** RECORDED INFORMATION follows **

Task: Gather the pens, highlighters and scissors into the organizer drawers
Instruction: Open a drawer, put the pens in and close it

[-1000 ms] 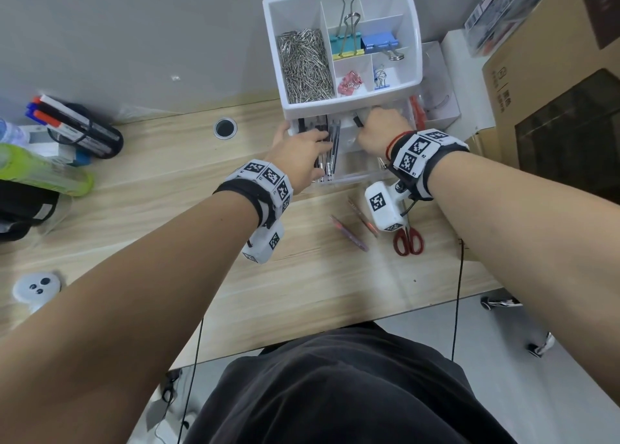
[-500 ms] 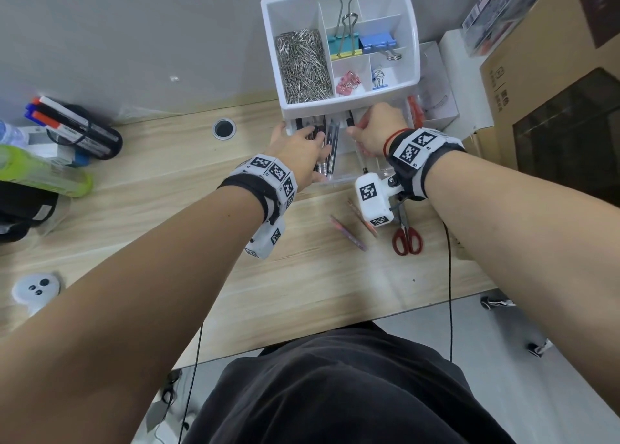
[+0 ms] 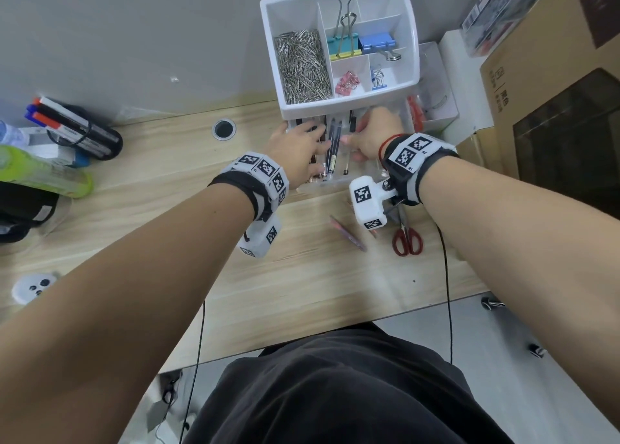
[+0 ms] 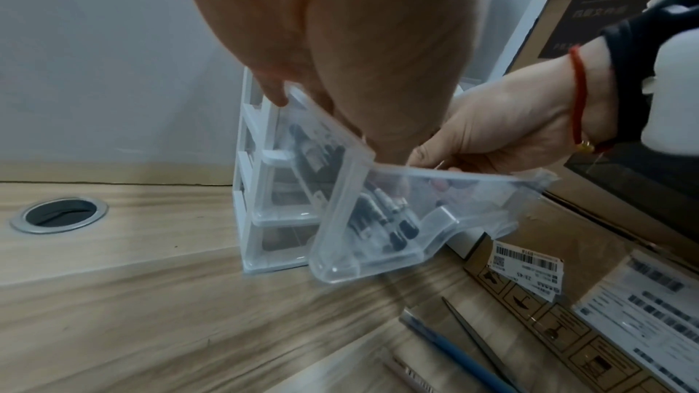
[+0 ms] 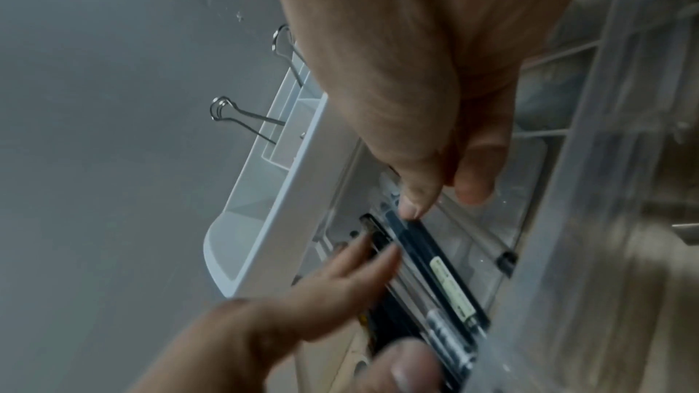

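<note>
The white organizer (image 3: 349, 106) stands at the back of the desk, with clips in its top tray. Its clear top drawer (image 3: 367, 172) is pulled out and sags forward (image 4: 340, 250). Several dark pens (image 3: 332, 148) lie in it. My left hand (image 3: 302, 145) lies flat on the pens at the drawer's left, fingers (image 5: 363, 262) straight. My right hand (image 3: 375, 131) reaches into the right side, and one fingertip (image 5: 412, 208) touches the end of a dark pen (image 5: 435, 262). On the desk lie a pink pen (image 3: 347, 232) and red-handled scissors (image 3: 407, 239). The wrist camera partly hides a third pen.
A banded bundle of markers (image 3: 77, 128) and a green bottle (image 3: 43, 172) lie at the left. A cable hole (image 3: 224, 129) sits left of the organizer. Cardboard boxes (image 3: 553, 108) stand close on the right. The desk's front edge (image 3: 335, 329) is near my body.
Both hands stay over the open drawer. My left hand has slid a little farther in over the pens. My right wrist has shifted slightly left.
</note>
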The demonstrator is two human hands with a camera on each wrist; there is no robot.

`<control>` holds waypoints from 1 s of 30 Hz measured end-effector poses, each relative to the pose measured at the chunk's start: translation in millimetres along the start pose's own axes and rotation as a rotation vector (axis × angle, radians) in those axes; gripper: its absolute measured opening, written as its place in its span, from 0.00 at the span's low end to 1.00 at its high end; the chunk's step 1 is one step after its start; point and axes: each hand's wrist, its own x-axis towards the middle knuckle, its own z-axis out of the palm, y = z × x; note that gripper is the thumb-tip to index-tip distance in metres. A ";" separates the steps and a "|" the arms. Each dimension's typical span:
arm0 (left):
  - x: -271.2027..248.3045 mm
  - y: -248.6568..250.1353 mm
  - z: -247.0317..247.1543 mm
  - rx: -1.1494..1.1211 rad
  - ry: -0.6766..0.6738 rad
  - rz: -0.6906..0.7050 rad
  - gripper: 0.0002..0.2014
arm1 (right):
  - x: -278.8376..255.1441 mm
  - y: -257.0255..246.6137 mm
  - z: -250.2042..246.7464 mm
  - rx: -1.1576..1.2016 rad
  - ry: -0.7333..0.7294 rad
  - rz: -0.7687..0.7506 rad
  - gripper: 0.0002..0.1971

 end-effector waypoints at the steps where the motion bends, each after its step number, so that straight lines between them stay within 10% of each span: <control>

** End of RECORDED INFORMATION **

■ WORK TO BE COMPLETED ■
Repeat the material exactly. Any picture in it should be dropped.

■ RESPONSE AREA ■
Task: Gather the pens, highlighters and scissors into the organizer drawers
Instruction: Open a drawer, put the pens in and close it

[-1000 ms] 
[-500 ms] 
[+0 ms] 
[+0 ms] 
[+0 ms] 

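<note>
The white organizer (image 3: 349, 106) stands at the back of the desk, with clips in its top tray. Its clear top drawer (image 3: 367, 172) is pulled out and sags forward (image 4: 340, 250). Several dark pens (image 3: 332, 148) lie in it. My left hand (image 3: 302, 145) lies flat on the pens at the drawer's left, fingers (image 5: 363, 262) straight. My right hand (image 3: 375, 131) reaches into the right side, and one fingertip (image 5: 412, 208) touches the end of a dark pen (image 5: 435, 262). On the desk lie a pink pen (image 3: 347, 232) and red-handled scissors (image 3: 407, 239). The wrist camera partly hides a third pen.
A banded bundle of markers (image 3: 77, 128) and a green bottle (image 3: 43, 172) lie at the left. A cable hole (image 3: 224, 129) sits left of the organizer. Cardboard boxes (image 3: 553, 108) stand close on the right. The desk's front edge (image 3: 335, 329) is near my body.
Both hands stay over the open drawer. My left hand has slid a little farther in over the pens. My right wrist has shifted slightly left.
</note>
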The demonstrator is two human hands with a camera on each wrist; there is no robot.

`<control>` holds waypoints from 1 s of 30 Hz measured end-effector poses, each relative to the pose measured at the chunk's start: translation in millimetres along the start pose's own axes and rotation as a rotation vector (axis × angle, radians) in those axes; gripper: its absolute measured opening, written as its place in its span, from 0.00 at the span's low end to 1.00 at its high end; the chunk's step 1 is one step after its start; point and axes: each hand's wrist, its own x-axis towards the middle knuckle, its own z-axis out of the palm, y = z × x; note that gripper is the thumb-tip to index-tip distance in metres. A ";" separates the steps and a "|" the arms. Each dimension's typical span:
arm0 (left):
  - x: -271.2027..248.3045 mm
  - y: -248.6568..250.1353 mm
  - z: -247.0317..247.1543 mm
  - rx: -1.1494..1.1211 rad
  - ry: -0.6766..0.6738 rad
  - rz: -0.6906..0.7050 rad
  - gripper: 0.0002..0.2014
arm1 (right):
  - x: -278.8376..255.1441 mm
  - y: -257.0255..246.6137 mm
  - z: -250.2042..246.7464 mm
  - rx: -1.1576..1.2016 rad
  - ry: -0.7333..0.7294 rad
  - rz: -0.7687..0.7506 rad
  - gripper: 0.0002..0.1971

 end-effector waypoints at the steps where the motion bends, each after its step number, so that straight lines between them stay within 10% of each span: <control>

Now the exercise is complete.